|
|
|
|
|
by trezor
5706 days ago
|
|
Clearly you have not ventured too far outside the "safe" en-US cultures ;) In the Scandinavian languages (Danish, Swedish and Norwegian) "aa" is (for whatever historical reasons) considered a synonym for "å", which is that last letter of the alphabet. In the same way "ae" maps "æ" (third last) and "oe" maps to "ø" (second last). Hence, using culture-aware sorting, the following array may actually not be sorted: [ "a", "aa", "ae", "b", "oe", "of" ]. You will find similar sort behaviour in a lot of databases when you set the database/table/column collation to other cultures.
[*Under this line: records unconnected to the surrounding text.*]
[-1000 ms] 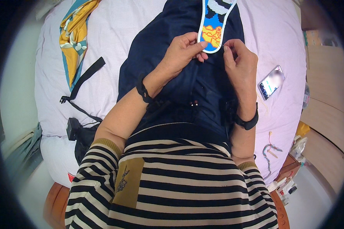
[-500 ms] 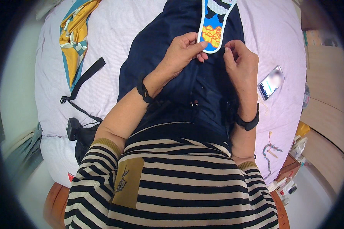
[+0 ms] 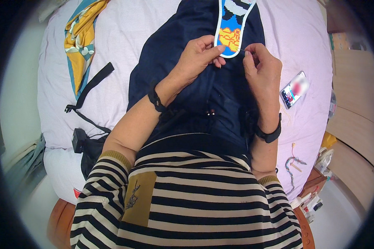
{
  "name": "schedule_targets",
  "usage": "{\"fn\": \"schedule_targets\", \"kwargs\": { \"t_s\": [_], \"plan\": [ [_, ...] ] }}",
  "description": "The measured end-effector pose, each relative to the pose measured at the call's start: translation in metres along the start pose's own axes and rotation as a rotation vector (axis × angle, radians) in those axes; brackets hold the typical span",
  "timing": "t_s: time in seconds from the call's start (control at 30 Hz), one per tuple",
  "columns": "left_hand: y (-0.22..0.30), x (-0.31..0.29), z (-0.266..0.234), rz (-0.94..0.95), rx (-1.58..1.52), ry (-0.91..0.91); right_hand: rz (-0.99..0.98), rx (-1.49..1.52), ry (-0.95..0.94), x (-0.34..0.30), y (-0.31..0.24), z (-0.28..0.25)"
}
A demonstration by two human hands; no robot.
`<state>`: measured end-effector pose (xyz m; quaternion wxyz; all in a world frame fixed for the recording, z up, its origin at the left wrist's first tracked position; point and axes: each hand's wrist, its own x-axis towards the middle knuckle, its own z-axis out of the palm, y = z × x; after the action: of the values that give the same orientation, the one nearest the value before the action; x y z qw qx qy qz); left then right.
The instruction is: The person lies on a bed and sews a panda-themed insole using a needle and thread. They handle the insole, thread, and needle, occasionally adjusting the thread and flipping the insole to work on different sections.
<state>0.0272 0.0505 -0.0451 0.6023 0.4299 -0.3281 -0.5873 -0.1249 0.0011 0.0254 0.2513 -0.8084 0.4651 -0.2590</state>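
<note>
An embroidered insole-shaped piece point(image 3: 232, 25), blue with an orange patch and a white rim, lies over a dark navy garment point(image 3: 174, 70) on a pale lilac bed cover point(image 3: 124, 37). My left hand point(image 3: 199, 56) pinches the piece's lower rounded end between thumb and fingers. Just to its right, my right hand point(image 3: 262, 66) has its fingertips closed on a thin needle point(image 3: 242, 50) that points at that same end. Both wrists wear dark bands. Any thread is too fine to make out.
A smartphone point(image 3: 294, 89) with a lit screen lies on the cover right of my right hand. A yellow and teal scarf point(image 3: 82, 41) sits at the upper left, a black strap and pouch point(image 3: 85, 137) at the left. Loose threads point(image 3: 293, 164) lie at the lower right beside wooden furniture point(image 3: 353, 124).
Both hands stay at the lower end of the embroidered piece; the fingers shift only slightly. Nothing else has moved.
</note>
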Motion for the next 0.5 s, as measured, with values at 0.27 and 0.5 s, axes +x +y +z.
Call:
{"fn": "schedule_targets", "kwargs": {
  "t_s": [0.27,0.5],
  "plan": [
    [-0.0011,-0.0001,-0.0006,0.011,-0.007,-0.011,-0.046,-0.026,-0.016,-0.0001,0.004,0.0038],
    [-0.0008,-0.0003,-0.0007,-0.001,0.006,-0.01,-0.078,0.058,0.025,-0.0007,0.0023,0.0068]
  ]
}}
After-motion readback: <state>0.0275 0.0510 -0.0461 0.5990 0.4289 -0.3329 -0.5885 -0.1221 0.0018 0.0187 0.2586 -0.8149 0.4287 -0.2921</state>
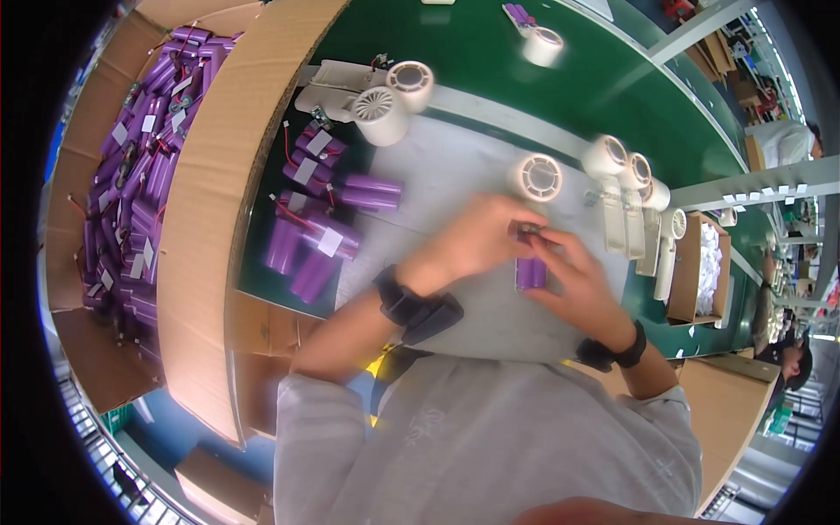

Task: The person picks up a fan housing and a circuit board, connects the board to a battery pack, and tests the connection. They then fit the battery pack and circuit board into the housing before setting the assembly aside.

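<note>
On the far left, a tall corrugated cardboard box (206,219) is standing with its raw brown walls exposed, and a jumble of glossy purple cells (149,179) with thin red wires and white labels is filling it. Beside it, the smooth green bench (394,39) is carrying a loose cluster of purple packs (306,236), paired cylinders wrapped in shiny film. Above these, pale plastic shells (337,79) are lying next to two drum-shaped fan heads (381,114), the nearer one showing radial slats.

A soft-looking grey mat (394,324) is covering the middle. Over it the left hand (481,234), blurred, is curling its fingers toward a small dark part (527,230); I cannot tell whether they are gripping it. A round, cream fan head (536,178) with a spoked grille is sitting just beyond the left hand's fingers. A purple battery pack (530,274), two smooth cylinders side by side, is lying just below the dark part, between the hands. The right hand (573,267) is standing partly open, fingers bent toward the dark part and thumb beside the pack; its hold is unclear.

Further right, a row of cream fans (612,206) with slim, elongated handles is lying side by side. Past them, a small brown carton (684,276) is holding crumpled-looking white pieces (710,262).
</note>
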A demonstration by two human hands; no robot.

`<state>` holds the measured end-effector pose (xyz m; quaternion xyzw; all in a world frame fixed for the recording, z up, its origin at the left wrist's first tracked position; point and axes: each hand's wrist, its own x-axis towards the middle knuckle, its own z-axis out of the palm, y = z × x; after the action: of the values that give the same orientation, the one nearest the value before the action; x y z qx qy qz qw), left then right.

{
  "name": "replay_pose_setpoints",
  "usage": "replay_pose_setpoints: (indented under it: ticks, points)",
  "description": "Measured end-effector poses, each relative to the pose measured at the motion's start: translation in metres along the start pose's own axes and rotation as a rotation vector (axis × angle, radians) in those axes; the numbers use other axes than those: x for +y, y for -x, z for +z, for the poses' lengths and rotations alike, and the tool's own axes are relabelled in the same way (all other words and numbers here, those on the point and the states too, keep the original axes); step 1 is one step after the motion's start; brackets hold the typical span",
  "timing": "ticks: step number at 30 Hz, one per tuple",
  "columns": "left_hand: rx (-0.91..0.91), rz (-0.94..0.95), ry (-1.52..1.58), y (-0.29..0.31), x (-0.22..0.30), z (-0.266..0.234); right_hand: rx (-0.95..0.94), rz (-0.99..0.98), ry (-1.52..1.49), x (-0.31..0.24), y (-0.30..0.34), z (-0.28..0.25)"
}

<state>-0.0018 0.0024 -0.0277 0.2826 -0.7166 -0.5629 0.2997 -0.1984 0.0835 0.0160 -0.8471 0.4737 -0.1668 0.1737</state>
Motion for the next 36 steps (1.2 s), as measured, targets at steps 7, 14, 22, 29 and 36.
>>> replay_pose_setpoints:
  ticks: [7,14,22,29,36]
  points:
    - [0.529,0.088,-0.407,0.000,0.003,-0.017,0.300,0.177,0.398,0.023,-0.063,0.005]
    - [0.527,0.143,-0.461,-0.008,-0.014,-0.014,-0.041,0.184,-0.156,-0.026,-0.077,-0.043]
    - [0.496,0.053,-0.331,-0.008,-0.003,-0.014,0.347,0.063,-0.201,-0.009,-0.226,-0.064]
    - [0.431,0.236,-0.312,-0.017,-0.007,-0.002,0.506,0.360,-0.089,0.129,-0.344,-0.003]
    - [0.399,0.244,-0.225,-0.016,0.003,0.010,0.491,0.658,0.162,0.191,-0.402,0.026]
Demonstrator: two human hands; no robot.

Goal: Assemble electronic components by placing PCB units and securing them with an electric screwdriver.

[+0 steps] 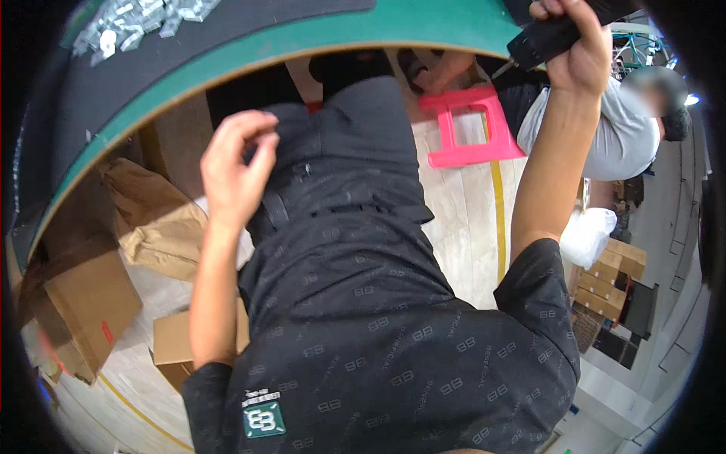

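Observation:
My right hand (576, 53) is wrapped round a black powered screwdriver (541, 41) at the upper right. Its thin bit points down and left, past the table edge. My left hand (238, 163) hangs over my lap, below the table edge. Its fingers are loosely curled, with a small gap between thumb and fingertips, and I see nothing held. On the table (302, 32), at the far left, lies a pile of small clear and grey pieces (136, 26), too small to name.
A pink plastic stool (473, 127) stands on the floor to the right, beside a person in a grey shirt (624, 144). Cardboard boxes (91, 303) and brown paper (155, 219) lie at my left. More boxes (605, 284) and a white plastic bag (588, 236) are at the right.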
While I agree the PHP implementation is silly, your blanket dismissal of the possibility that 'aa' can't be greater than 'z' is equally ignorant. |
|
It was surprising at the time that these sort algorithms were not generally available in code. We also found that we couldn't rely on the db (MySql) to do the right thing, which was not helped, of course, by having these character sets, and others, in the db. The db was fully utf8.
Once you grok PHP's underlying method, it's simply a case of using the above mentioned technique -- replacing the "foreign" symbols with character pairs -- to establish the correct order.
In the Danish case above, for example, I used zx, zy, and zz.